The purpose of this pilot study was to determine whether the fetal mechanical PR interval is altered in ICP.
Materials and Methods
This study was approved by the Institutional Review Board at Los Angeles County and University of Southern California Medical Center. Pregnant patients were recruited from the Los Angeles County and University of Southern California Obstetric Clinic from September 2006 to December 2009. Patients were recruited if their treating physician suspected ICP based on the symptom of generalized pruritus without a rash. For the purpose of the study, ICP was diagnosed when a patient had the combination of the aforementioned pruritus and a serum TBA concentration >10 μmol/L. Control subjects consisted of those women with pruritus who had a TBA concentration <10 μmol/L and of additional recruited healthy pregnant patients who never complained of pruritus and had a TBA concentration <10 μmol/L. After informed consent was obtained, all patients and control subjects had blood drawn for the measurement of serum TBA concentration, aspartate aminotransferase, alanine aminotransferase, total bilirubin, and direct bilirubin. TBA levels were measured by tandem mass spectrometry (Quest Diagnostics, San Luis Obispo, CA). For both patients and control subjects, exclusion criteria consisted of known multiple gestation, pregestational liver disease, systemic lupus erythematosus, anti-SSA antibody positivity, age <18 years of age, and fetuses with a known cardiac anomaly or arrhythmia because of other identifiable causes. During the study period, women with ICP that was diagnosed at <37 weeks’ gestation were treated medically with ursodeoxycholic acid (300 mg 3 times daily) and, at the discretion of the providing physician, with an oral antihistamine (eg, diphenhydramine. Data analysis was based on the first set of serum studies, which was obtained before the initiation of pharmacotherapy for those women with ICP. Women with clinical ICP were delivered at 37 weeks’ gestation or at the time of diagnosis, if identified at >37 weeks’ gestation.
Gestational age was determined by last menstrual period, confirmed by ultrasound scanning. After enrollment, an echocardiogram confirmed the absence of structural cardiac anomalies or existing arrhythmia.
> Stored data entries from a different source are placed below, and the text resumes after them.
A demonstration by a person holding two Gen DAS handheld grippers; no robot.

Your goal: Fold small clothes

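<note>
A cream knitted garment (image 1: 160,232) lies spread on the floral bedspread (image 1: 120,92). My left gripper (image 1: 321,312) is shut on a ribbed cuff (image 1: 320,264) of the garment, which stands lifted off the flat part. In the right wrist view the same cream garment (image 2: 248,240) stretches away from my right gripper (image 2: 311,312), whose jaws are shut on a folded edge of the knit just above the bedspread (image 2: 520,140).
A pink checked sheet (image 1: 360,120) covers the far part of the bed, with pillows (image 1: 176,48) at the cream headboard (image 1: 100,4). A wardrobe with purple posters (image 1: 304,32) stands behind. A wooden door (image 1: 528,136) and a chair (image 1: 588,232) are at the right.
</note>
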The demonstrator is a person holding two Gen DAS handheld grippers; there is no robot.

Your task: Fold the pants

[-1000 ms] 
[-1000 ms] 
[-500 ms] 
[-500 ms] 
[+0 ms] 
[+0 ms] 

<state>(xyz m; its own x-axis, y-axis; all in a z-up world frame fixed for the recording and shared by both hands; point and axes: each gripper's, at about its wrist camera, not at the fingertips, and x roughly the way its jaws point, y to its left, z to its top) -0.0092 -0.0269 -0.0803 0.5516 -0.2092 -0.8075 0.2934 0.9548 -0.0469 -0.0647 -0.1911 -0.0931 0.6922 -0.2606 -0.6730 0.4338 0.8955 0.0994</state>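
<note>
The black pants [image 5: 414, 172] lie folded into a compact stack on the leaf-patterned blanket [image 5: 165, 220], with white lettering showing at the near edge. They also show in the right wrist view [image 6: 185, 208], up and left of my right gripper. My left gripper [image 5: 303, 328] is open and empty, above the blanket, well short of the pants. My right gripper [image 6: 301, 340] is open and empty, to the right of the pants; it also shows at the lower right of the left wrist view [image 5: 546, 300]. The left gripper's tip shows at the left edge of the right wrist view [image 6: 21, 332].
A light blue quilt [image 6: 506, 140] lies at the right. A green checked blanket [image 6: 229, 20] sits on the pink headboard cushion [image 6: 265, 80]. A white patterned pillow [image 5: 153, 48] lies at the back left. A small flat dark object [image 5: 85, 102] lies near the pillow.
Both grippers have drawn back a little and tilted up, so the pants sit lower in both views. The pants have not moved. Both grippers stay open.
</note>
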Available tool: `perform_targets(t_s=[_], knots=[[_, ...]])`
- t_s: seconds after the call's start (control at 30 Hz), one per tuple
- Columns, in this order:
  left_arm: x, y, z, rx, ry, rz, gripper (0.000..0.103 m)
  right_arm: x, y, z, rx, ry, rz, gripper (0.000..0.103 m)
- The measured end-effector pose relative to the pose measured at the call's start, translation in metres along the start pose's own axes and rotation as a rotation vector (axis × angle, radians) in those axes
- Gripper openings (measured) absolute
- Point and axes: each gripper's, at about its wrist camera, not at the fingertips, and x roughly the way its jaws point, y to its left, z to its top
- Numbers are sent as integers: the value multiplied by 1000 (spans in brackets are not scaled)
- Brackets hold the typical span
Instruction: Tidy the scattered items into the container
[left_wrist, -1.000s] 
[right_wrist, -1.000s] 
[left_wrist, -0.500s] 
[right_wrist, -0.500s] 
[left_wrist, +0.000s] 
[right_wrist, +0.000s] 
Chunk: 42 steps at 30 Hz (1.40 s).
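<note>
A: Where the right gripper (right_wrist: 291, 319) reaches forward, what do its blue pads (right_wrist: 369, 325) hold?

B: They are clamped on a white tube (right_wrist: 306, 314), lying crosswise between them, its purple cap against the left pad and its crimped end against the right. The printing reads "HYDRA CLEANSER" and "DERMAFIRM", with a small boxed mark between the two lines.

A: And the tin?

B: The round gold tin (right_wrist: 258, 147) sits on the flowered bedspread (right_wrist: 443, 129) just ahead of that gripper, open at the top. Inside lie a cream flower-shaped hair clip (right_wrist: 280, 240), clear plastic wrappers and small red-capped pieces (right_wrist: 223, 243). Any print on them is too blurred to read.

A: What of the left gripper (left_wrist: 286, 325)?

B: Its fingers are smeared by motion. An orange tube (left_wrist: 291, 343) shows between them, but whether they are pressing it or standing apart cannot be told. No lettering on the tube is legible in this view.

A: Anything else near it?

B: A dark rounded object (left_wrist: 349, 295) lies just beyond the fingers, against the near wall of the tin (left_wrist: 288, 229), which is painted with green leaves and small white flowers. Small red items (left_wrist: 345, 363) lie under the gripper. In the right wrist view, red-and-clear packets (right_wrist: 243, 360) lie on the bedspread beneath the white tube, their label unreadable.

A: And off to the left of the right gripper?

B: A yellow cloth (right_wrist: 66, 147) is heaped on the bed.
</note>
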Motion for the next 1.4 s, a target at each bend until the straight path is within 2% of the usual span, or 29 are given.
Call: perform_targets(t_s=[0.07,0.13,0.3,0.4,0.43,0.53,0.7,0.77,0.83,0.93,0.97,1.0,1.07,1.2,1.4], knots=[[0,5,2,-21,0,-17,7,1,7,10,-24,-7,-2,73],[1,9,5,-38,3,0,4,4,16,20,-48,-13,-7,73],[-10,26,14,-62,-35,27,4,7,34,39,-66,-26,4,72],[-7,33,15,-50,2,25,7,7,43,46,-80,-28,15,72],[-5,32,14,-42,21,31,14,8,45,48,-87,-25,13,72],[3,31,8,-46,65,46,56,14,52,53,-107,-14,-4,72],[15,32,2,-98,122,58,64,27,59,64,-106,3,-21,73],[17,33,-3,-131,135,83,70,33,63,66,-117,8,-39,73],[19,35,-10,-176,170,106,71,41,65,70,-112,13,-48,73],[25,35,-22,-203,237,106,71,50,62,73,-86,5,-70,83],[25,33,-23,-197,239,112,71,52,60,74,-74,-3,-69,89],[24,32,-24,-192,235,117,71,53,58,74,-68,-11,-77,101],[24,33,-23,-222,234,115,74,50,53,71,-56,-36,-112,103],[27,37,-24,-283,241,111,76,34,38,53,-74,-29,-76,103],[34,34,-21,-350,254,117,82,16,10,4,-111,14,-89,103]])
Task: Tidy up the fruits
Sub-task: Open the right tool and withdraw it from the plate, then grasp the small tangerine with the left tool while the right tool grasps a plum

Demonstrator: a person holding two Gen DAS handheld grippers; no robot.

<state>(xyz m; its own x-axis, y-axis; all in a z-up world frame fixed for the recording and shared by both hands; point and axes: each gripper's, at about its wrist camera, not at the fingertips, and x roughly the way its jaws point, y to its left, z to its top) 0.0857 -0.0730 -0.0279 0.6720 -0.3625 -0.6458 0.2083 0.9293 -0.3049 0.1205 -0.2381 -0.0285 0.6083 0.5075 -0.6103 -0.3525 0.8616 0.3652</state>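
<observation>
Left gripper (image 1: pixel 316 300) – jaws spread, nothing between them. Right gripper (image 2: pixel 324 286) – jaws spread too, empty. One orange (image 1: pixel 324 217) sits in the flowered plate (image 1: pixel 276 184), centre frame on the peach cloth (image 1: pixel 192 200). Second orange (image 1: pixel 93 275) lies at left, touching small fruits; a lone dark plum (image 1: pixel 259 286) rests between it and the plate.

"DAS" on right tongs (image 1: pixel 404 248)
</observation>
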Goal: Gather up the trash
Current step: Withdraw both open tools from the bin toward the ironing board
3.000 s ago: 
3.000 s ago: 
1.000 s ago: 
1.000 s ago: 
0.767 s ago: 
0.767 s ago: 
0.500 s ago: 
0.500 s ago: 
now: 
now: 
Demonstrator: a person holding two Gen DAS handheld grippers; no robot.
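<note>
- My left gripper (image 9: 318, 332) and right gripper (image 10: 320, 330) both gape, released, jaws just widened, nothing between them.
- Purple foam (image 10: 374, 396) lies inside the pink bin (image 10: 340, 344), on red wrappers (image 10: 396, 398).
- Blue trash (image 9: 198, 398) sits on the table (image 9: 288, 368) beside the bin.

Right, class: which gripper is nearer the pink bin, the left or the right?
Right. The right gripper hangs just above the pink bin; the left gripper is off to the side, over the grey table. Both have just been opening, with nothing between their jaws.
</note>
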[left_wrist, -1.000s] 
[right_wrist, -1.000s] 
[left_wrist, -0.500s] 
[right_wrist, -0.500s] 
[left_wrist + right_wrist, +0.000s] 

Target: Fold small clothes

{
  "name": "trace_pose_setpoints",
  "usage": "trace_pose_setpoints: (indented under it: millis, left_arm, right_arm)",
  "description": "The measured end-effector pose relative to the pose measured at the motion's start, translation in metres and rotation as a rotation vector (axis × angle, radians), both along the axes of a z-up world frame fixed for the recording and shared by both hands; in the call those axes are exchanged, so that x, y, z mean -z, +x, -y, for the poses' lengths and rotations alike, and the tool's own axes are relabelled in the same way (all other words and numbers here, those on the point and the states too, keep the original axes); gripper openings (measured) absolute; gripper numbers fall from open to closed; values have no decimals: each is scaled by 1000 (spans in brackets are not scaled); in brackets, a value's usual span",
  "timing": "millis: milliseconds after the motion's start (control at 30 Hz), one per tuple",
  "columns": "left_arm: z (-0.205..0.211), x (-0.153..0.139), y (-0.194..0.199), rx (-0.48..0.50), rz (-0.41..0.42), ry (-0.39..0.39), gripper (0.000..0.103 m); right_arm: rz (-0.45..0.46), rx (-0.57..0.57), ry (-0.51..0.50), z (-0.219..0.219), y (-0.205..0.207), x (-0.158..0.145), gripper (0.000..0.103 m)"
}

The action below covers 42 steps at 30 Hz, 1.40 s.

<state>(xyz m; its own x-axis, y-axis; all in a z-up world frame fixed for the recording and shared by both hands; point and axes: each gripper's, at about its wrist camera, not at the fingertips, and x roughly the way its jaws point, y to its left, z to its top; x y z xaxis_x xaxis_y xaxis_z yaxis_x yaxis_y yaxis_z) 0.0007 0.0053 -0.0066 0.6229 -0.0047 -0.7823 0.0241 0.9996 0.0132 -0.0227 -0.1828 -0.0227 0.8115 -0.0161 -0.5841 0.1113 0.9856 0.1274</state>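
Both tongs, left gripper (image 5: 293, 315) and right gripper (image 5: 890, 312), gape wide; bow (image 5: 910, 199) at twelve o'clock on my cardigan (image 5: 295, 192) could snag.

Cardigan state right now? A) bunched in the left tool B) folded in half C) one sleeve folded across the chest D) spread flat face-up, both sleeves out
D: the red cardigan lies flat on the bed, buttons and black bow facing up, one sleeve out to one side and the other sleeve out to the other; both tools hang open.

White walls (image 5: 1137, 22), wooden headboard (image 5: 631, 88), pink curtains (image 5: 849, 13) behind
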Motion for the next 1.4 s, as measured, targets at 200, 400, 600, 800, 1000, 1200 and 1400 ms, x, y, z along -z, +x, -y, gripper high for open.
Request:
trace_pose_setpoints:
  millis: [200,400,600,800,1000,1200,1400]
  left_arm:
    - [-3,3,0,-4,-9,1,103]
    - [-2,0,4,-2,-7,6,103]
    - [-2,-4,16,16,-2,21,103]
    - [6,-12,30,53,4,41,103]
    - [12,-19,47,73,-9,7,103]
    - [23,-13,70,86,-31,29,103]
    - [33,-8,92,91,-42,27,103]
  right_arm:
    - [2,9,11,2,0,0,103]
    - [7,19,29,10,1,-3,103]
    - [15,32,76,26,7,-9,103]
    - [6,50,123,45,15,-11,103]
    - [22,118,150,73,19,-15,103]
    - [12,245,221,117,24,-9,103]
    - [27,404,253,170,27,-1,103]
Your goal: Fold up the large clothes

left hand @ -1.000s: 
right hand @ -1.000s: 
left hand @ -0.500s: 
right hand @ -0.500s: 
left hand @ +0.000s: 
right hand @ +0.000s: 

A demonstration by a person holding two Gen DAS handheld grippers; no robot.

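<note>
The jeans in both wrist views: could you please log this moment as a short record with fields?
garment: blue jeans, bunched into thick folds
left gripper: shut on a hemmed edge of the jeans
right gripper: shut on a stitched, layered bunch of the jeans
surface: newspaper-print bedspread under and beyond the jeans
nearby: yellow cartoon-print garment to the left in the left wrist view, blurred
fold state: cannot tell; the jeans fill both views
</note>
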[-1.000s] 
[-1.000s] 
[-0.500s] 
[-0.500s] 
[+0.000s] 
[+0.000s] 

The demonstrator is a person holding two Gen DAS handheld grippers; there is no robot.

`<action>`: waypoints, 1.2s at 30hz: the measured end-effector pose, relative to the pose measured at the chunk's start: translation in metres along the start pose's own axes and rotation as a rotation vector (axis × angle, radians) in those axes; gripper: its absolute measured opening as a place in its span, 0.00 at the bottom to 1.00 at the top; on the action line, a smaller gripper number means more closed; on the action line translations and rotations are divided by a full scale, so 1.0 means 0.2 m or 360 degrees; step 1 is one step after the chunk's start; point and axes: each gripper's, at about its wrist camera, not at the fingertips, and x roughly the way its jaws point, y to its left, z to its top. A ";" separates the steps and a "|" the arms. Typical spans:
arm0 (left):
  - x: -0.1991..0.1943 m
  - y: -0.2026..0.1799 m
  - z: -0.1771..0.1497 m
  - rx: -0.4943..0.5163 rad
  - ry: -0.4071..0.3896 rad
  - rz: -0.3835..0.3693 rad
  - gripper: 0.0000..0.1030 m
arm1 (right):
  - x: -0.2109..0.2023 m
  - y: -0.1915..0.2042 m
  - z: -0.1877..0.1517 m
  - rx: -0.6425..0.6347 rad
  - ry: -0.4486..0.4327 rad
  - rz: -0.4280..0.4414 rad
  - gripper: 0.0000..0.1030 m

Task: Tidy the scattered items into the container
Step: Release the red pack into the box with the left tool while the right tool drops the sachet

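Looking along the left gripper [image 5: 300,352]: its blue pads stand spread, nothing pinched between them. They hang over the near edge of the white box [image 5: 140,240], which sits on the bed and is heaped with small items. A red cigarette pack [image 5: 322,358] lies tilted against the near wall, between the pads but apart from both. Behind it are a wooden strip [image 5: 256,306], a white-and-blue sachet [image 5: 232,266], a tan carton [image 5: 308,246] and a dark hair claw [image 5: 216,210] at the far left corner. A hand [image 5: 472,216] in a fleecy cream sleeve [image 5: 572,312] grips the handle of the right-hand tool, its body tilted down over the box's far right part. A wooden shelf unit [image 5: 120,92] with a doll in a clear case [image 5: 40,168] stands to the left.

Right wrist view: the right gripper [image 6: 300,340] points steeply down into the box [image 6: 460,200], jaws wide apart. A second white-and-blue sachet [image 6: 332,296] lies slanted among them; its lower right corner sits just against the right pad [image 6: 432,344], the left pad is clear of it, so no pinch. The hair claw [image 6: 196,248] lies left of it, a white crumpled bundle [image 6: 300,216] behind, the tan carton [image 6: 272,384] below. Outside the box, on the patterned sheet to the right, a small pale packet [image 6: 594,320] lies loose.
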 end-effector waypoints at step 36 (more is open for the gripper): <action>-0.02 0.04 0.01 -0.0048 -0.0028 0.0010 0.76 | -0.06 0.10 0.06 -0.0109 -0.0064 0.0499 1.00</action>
Echocardiographic studies were performed with a 3.5-MHz transducer with 1 of 2 scanners (Philips SONOS 5500 and Philips iE33; Koninklijke Philips Electronics N.V., Eindhoven, The Netherlands). Doppler echocardiography was performed on the enrollees by a single sonographer (M.E.), who was blinded to the enrollment group. Pulsed Doppler signals were obtained over the junction of the anterior leaflet of the mitral valve and the left ventricular outflow tract at the apical 5-chamber view of the heart. The mechanical PR interval was measured from the onset of the mitral A wave to the onset of ventricular systole ( Figure 1 ).